Il y a une autre stratégie qui pourrait produire une croissance nettement plus rapide. Une approche sélective qui ciblerait les « contraintes actives »  : ces secteurs où les retours de croissance sont les plus importants, maximiseraient les premiers bénéfices. Cela permettrait également de s'assurer que les autorités grecques dépensent le précieux capital politique et humain dans des batailles qui en valent la peine.
Quelles contraintes actives sur l'économie grecque faut-il donc viser ?
Le plus fort impact des mesures de réforme pourrait être obtenu à partir d'une meilleure rentabilité des biens échangeables : en stimulant les investissements et l'entrepreneuriat dans les activités d'exportation existantes et nouvelles. Naturellement, la Grèce manque de l'instrument le plus direct pour réaliser ceci : la dépréciation monétaire, à cause de son adhésion de la zone euro. Mais l'expérience des autres pays fournit une riche gamme d'autres outils pour promouvoir les exportations, depuis les incitations fiscales pour les zones spéciales, aux projets ciblés d'infrastructure.
Le plus instamment, la Grèce doit créer une institution proche du Premier ministre, qui est chargé de stimuler un dialogue avec les investisseurs potentiels. Cette institution a besoin de l'autorisation d'éliminer les obstacles qu'elle identifie, plutôt que de voir ses propositions languir dans différents ministères. Ces obstacles sont typiquement très spécifiques (ici une réglementation de zonage, un programme de formation), et ont peu de chances d'être bien ciblées par de vastes réformes structurelles.
L'absence jusqu'à présent d'une focalisation sur les biens échangeables a été coûteuse.

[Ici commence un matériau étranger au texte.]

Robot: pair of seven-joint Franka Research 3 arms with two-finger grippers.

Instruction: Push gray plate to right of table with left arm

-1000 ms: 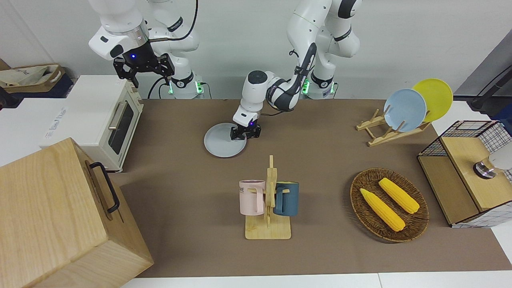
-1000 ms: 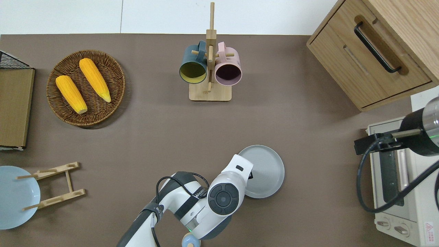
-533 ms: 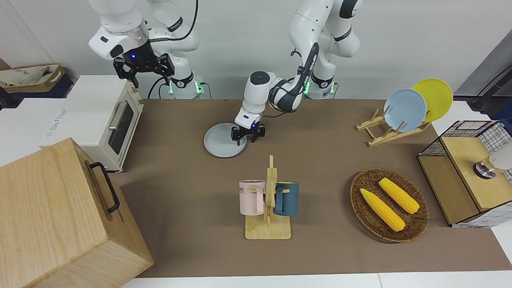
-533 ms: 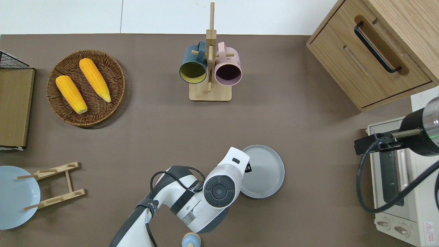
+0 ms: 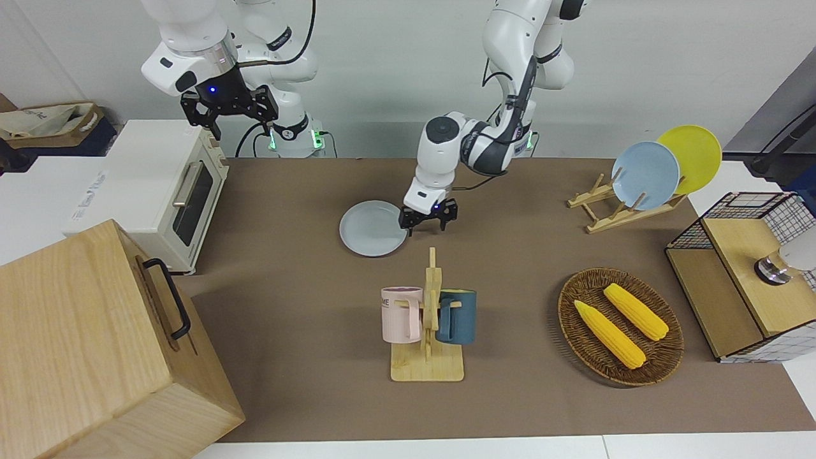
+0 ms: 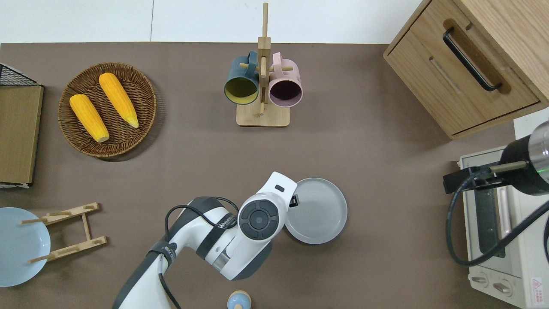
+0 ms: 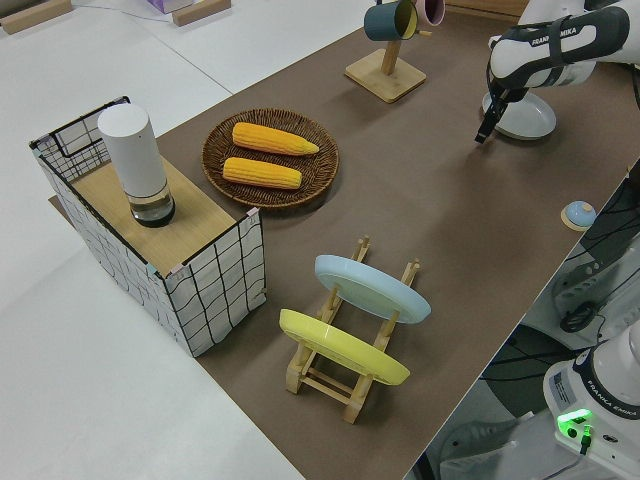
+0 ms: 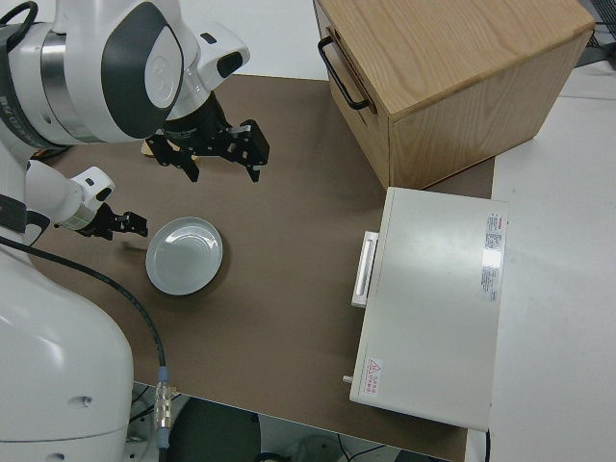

Les différentes réformes ont eu des effets contradictoires sur la compétitivité à l'exportation. Par exemple dans l'industrie, les avantages de compétitivité des réductions de salaire (« dévaluation interne ») ont été compensés  par des augmentations des coûts énergétiques qui ont résulté des mesures d'austérité budgétaire et des ajustements de prix dans les entreprises publiques. Une stratégie de réforme plus ciblée aurait pu protéger de ces effets néfastes les activités d'exportation.
Des réformes structurelles conventionnelles ont tendance à pencher en faveur des « meilleures pratiques » : les remèdes politiques censés être universellement valables. Mais comme les pays prospères du monde entier l'ont découvert, une mentalité de meilleures pratiques n'aide pas beaucoup à promotion de nouvelles exportations. N'ayant pas sa propre monnaie, le gouvernement grec devra se montrer particulièrement créatif et imaginatif.
En particulier, l'expérience d'autres pays suggère qu'une réaction rapide sur le plan de l'offre va sûrement demander des politiques sélectives et discrétionnaires en faveur des exportateurs, plutôt que des politiques « horizontales » que les partisans des réformes structurelles conventionnelles préfèrent. Il y a là un paradoxe : plus la stratégie macro et budgétaire de la Grèce sera orthodoxe, plus sa stratégie de croissance devra être hétérodoxe.
Dani Rodrik, professeur d'économie politique internationale à la John F. Kennedy School of Government à Harvard.